■ INPUT DATA
+++
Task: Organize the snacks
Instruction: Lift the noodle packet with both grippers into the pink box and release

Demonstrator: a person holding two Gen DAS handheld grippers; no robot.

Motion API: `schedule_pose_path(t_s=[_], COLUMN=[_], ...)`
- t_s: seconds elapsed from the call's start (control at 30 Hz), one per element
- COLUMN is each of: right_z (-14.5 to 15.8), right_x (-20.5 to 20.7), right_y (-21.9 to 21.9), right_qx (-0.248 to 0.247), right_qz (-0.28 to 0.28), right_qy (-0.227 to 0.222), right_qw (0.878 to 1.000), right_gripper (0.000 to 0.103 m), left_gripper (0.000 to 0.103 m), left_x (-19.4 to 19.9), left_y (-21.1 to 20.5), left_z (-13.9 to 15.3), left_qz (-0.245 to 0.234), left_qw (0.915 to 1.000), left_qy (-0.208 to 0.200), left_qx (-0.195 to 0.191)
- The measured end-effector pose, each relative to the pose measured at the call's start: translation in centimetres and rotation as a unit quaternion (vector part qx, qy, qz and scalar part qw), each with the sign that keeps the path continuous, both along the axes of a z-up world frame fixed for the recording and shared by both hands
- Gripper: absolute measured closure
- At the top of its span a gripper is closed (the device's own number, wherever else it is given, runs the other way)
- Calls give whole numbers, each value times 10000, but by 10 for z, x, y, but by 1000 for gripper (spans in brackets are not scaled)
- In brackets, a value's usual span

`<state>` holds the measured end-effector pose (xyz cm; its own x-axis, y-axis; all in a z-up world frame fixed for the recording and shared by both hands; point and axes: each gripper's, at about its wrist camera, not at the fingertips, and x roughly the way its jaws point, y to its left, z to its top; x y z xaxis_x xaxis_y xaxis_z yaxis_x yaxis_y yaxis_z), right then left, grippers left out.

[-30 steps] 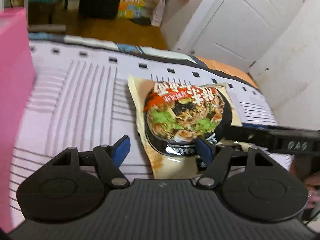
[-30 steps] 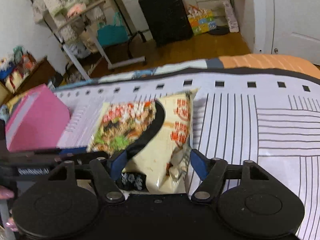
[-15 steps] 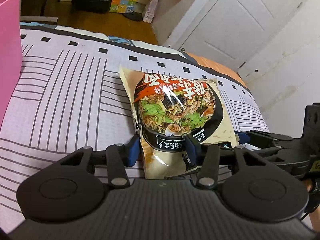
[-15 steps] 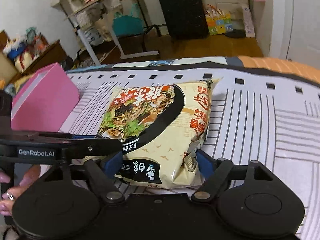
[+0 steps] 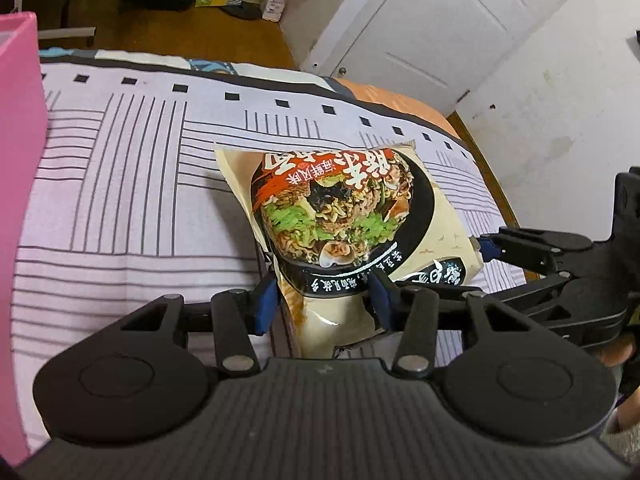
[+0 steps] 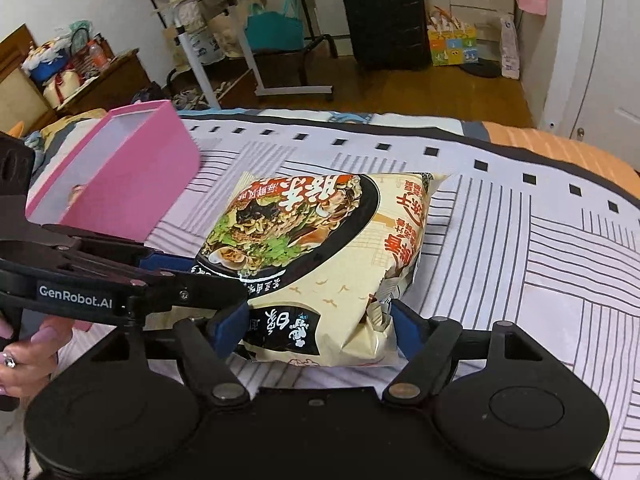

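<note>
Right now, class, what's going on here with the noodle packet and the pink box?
A person has a hand-held gripper in each hand, and both are clamped on one noodle packet over the striped bedspread. The left hand-held gripper pinches its near end; the right hand-held gripper grips across its width. The pink box sits open beside it, packet not yet inside.

Bed (image 6: 520,264) spread with a pale lilac cover printed in black lines and small squares, with a dark border and an orange sheet at the far edge. A pink box (image 6: 132,184) stands on the cover. Beside it, the far end of a noodle packet (image 6: 320,240) meets the cover.
</note>
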<state>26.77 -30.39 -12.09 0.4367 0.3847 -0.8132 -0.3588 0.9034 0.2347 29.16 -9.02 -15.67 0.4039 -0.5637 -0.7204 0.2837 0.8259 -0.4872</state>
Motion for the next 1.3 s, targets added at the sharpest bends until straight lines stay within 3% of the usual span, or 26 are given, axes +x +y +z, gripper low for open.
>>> schedule_pose_path(t_s=[0.2, 0.33, 0.5, 0.9, 1.3], right_z=[22, 26, 32, 57, 109], right_x=[-30, -54, -81, -147, -156], right_y=[11, 15, 40, 105, 172], right_qx=[25, 257, 3, -72, -204], right_qz=[-28, -374, -264, -18, 631], right_qy=[61, 408, 345, 89, -342], right_qw=[10000, 9981, 9991, 9999, 9972], right_gripper=[23, 23, 23, 24, 24], left_gripper=[57, 57, 57, 57, 57], left_x=[-28, -49, -78, -158, -205], left_y=[11, 17, 26, 83, 158], left_z=[26, 40, 45, 64, 110], left_qz=[-47, -100, -65, 90, 296], left_qw=[9999, 9997, 9995, 9987, 9965], left_qy=[13, -40, -57, -180, -587], left_qx=[117, 233, 310, 465, 523])
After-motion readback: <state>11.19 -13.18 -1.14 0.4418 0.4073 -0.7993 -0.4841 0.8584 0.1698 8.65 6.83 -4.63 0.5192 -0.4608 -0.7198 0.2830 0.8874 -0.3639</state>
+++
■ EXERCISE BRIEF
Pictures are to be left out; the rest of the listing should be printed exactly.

■ TASK RESPONSE
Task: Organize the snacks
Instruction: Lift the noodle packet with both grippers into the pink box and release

Demonstrator: a person holding two Gen DAS handheld grippers; no robot.

Motion API: `schedule_pose_path(t_s=[_], COLUMN=[_], ...)`
- t_s: seconds elapsed from the call's start (control at 30 Hz), one per element
- COLUMN is each of: right_z (-14.5 to 15.8), right_x (-20.5 to 20.7), right_y (-21.9 to 21.9), right_qx (-0.248 to 0.247), right_qz (-0.28 to 0.28), right_qy (-0.227 to 0.222), right_qw (0.878 to 1.000), right_gripper (0.000 to 0.103 m), left_gripper (0.000 to 0.103 m), left_x (-19.4 to 19.9), left_y (-21.1 to 20.5), left_z (-13.9 to 15.3), left_qz (-0.245 to 0.234), left_qw (0.915 to 1.000), left_qy (-0.208 to 0.200), left_qx (-0.195 to 0.191)
- The measured end-effector pose, each relative to the pose measured at the call's start: translation in centimetres and rotation as a unit quaternion (vector part qx, qy, qz and scalar part qw), each with the sign that keeps the path continuous, both along the axes of a z-up world frame fixed for the recording and shared by both hands
- Gripper: absolute measured closure
- At the top of its span a gripper is closed (the device's own number, wherever else it is given, runs the other way)
- Calls give whole numbers, each value times 10000, but by 10 for z, x, y, but by 1000 for gripper (spans in brackets are not scaled)
- In brackets, a value's usual span

`<state>` holds the measured end-effector pose (xyz cm; its own x-axis, y-axis; all in a z-up world frame fixed for the recording and shared by both hands; point and axes: each gripper's, at about its wrist camera, not at the fingertips, and x roughly the way its jaws point, y to its left, z to its top; x y z xaxis_x xaxis_y xaxis_z yaxis_x yaxis_y yaxis_z), right then left, grippers left out.

[-30 steps] 
[-30 steps] 
[-15 steps] 
[-15 steps] 
[+0 steps] 
[+0 steps] 

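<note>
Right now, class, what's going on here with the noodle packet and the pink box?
A person has a hand-held gripper in each hand, and both are clamped on one noodle packet over the striped bedspread. The left hand-held gripper pinches its near end; the right hand-held gripper grips across its width. The pink box sits open beside it, packet not yet inside.

Bed (image 6: 520,264) spread with a pale lilac cover printed in black lines and small squares, with a dark border and an orange sheet at the far edge. A pink box (image 6: 132,184) stands on the cover. Beside it, the far end of a noodle packet (image 6: 320,240) meets the cover.
</note>
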<state>26.77 -30.39 -12.09 0.4367 0.3847 -0.8132 -0.3588 0.9034 0.2347 29.16 -9.02 -15.67 0.4039 -0.5637 -0.7204 0.2837 0.8259 -0.4872</state>
Motion for the next 1.3 s, targets added at the sharpest bends until straight lines stay within 3% of the usual span, or 26 are given, axes +x +y +z, gripper low for open.
>>> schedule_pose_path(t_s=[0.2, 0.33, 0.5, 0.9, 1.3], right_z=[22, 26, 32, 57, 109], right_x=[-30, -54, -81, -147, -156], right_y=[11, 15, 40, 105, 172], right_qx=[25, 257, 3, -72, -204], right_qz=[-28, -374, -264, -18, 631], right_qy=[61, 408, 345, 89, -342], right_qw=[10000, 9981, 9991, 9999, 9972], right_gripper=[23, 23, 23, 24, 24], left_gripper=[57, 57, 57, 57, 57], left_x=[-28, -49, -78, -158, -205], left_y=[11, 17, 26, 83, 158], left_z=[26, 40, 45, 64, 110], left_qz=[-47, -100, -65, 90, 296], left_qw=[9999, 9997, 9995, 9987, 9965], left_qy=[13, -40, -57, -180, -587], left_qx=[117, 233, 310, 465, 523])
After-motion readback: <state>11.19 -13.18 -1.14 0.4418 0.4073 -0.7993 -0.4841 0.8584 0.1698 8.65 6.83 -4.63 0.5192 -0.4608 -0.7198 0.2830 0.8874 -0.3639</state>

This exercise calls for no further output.